We’d both changed. Benedict hadn’t left to tend some business situation to avoid the complexities between us. It was I who was hiding now. And coward that I was, I would continue to let the misundersta
nding lie between us. It was easier than the truth. Blinking back my tears, I looked up to see Katherine. Crying, she looked at me with a despair that seemed to mirror my own heart.
“What is it?” I asked, forgetting that she couldn’t hear. She seemed to understand me anyway. She held up a letter that she’d obviously read and placed a fist over her heart.
“Anthony,” I said, mouthing the word, knowing instinctively that must be what had her upset. She nodded, and motioning for me to follow her, led me to the library and pressed the letter into my hand. Her actions told me that she wanted me to read the letter.
My Dearest Katherine,
After speaking with Miss Lovell, I have come to realize that I can no longer live the life that I have been living this past year. When you broke our engagement, I told myself that you did not love me enough to be with me. That I did not mean as much to you as the others you cared for, and that their problems were more important to you than our life together was. I have lived with this sadness, and yes, resentment, in my heart, believing these things to be true.

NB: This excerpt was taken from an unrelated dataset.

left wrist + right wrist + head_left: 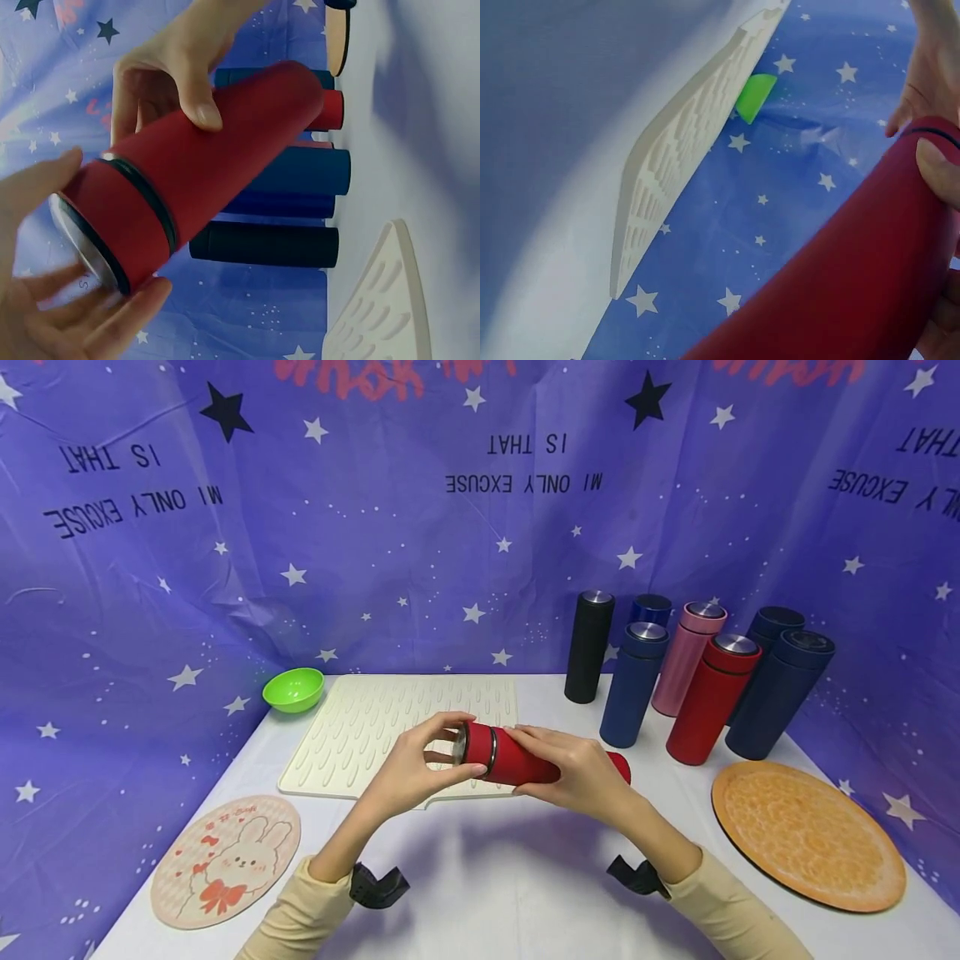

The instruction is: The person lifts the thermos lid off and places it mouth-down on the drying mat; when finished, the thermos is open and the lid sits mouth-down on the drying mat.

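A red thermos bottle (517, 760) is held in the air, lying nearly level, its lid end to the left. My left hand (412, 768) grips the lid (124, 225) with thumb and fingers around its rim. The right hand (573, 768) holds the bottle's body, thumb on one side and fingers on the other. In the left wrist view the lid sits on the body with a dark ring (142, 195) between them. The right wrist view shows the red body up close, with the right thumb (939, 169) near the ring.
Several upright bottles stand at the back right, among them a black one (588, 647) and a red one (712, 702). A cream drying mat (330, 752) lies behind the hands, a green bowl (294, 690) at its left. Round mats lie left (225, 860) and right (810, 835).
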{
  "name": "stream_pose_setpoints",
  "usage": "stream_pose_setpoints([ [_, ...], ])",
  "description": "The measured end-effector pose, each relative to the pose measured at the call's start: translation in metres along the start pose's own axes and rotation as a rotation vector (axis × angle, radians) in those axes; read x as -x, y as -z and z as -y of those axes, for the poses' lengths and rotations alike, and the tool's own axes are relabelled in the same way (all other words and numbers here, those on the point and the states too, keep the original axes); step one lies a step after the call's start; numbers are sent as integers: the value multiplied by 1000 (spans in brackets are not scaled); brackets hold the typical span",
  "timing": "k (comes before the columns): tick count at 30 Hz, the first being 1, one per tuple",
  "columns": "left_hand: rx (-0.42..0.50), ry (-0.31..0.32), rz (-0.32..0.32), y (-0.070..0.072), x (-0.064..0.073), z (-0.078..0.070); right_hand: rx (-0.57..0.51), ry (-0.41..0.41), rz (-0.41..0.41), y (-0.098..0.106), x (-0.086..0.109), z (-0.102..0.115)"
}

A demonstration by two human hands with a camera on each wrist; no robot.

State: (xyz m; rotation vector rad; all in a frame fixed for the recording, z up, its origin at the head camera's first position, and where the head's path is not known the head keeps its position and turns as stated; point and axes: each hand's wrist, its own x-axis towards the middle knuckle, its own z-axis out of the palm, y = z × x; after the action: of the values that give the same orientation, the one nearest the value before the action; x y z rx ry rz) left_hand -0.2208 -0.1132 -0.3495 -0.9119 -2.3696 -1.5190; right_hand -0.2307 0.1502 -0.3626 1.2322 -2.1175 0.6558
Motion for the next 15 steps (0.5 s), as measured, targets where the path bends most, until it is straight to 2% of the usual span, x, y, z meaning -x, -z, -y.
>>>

I am writing to you now to tell you that I was wrong. Wrong to have left your side when you set me free, because I have learned that my love for you is greater than all else and greater than any shortcomings that I or even you have. I should have loved you enough to stand by your side when you needed the heart and hand of a friend rather than the demands of a lover. I should have stayed and understood rather than insist that there is only one way for our love to be.
I am humbly asking you, Katherine, to let me be a part of your life again in any way. That I may see the joy of your smile as you walk in the garden, share the glory of a sunset on a quiet evening, and write the verse that lights your eyes with laughter. For having lost these small things, I have learned what makes life richer than anything else for me. You.
Forever Yours,
no matter what your decision,
Anthony
Tears filled my eyes as I realized how great Anthony’s love for Katherine truly was. I looked at Katherine. She stood by the window, gazing out at the gray skies as her tears fell. When I gave her the letter back, she pulled out a pen and paper and wrote, “What am I going to do? What of the curse? Even you have almost died.”
I shook my head and took the pen and paper. “There is no curse, and I don’t even think that is what you really fear. I think you fear the future, and that since you cannot hear, you will not be the perfect wife and mother, but it looks as if Anthony loves you no matter what. You have to decide what is greater in your heart—fear or love.”
Katherine shook her head, but I could see in her eyes that my words had reached her. I left her in the library and went to my room, wishing that the gulf between Benedict and me was as bridgeable as Katherine and Anthony’s appeared to be. But I didn’t see any way to overcome the fact that I was a laundress born out of wedlock, and he was the master of Trevelyan Hill, with a family to protect.
Entering my room, I found a note beneath my door.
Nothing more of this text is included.